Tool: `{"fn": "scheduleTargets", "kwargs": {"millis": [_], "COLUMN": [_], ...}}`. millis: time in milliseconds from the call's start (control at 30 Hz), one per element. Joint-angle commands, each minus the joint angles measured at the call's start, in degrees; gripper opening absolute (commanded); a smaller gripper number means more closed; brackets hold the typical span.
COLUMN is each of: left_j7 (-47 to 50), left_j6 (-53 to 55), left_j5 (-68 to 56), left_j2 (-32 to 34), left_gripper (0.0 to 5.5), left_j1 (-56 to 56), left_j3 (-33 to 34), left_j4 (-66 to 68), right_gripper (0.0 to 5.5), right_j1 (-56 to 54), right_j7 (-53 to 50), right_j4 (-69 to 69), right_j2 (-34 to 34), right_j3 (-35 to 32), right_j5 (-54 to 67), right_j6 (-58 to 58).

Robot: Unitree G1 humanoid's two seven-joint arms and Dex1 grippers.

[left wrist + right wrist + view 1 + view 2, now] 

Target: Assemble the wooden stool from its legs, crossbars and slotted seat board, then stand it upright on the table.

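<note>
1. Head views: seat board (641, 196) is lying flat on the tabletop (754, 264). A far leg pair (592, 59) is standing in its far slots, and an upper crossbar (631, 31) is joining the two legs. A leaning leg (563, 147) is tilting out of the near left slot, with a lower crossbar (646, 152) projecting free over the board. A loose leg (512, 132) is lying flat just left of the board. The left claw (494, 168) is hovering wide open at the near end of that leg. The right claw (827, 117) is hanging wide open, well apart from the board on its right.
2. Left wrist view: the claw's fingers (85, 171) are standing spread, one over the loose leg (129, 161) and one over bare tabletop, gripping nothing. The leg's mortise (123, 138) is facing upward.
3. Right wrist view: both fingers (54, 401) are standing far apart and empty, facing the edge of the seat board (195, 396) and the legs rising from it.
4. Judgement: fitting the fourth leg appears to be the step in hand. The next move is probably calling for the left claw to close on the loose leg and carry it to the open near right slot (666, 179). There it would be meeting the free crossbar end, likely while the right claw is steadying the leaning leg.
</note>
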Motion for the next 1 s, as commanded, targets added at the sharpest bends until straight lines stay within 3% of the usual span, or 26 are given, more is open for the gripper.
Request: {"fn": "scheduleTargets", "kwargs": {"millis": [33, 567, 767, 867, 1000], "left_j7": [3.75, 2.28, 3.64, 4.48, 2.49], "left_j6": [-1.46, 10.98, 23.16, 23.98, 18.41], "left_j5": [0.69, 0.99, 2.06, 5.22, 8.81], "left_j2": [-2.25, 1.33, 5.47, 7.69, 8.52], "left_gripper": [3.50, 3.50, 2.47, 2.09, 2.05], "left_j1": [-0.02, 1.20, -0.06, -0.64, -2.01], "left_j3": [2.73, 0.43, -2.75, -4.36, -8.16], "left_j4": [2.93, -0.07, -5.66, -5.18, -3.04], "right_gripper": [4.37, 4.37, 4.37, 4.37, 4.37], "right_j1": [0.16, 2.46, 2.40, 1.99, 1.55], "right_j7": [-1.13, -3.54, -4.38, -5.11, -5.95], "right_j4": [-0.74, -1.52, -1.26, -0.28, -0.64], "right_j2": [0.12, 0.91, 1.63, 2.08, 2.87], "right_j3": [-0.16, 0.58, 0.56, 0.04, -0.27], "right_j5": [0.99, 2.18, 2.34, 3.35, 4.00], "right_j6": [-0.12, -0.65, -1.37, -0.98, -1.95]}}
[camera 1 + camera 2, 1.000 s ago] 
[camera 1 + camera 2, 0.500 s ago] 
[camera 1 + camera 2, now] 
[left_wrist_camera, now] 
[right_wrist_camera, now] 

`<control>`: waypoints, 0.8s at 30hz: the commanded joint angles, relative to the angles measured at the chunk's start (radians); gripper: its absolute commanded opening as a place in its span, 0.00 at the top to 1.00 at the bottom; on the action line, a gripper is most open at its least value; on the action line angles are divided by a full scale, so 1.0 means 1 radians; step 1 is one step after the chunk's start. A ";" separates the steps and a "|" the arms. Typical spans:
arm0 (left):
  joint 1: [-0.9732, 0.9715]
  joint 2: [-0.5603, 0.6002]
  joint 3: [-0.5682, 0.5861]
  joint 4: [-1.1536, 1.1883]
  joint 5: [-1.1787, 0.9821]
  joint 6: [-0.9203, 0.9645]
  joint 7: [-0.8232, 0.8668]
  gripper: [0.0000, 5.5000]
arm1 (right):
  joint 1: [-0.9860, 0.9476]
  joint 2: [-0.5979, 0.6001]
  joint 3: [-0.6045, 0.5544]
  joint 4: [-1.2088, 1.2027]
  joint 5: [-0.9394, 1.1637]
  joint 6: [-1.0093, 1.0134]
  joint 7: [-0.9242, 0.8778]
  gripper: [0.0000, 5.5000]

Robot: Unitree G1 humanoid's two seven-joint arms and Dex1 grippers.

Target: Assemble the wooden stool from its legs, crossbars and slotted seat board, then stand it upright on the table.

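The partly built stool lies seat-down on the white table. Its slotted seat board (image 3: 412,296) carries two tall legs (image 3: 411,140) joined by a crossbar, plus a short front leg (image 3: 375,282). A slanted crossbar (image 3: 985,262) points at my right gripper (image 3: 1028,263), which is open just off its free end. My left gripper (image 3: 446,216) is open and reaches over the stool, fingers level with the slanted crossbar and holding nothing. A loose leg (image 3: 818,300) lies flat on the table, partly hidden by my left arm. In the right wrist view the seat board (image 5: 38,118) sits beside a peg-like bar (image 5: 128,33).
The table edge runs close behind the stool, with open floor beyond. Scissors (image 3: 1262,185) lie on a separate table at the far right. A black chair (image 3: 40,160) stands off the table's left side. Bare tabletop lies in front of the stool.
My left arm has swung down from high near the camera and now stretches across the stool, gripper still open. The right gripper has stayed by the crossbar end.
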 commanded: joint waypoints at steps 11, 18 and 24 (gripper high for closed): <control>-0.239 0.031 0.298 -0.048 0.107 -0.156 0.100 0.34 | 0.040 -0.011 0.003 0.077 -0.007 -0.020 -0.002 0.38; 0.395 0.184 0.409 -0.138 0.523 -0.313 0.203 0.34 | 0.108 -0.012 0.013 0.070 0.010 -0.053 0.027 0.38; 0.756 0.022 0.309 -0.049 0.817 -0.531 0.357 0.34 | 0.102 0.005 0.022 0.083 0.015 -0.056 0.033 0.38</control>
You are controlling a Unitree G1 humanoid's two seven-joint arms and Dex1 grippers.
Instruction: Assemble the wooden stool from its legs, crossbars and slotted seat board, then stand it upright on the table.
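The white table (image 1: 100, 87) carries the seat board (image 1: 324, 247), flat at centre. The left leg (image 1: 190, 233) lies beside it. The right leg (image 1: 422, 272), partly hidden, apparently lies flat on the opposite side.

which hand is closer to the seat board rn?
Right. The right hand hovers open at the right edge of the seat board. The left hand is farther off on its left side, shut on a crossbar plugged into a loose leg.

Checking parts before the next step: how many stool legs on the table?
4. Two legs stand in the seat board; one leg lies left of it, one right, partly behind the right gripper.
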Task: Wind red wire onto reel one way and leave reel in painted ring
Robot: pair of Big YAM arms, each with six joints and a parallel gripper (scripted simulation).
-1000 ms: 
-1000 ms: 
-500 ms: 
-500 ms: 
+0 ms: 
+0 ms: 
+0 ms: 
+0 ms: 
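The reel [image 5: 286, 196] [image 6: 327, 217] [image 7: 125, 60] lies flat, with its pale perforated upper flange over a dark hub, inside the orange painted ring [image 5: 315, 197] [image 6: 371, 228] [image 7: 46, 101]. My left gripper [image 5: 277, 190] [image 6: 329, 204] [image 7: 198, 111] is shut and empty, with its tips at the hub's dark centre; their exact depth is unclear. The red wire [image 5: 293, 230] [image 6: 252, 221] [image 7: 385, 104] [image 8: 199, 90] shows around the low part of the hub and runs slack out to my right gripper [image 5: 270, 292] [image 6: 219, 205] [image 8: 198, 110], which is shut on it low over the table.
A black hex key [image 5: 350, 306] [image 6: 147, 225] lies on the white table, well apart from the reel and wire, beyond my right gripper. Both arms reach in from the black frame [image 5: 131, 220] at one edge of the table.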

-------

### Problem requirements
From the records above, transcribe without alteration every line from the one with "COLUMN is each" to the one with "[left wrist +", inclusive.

### Solution to this problem
COLUMN is each of: left_j7 (-47 to 50), left_j6 (-53 to 55), left_j5 (-68 to 56), left_j2 (-32 to 34), left_gripper (0.0 to 5.5), left_j1 (-56 to 56), left_j3 (-33 to 34), left_j4 (-66 to 68), right_gripper (0.0 to 5.5), right_j1 (-56 to 54), right_j7 (-53 to 50), right_j4 (-69 to 69), right_j2 (-34 to 34), right_j3 (-35 to 32), right_j5 (-54 to 67), right_j6 (-58 to 58).

Robot: Unitree G1 humanoid's two seven-joint arms and Dex1 grippers.

[left wrist + right wrist + view 1 + view 2, now] 

No further answer is expected.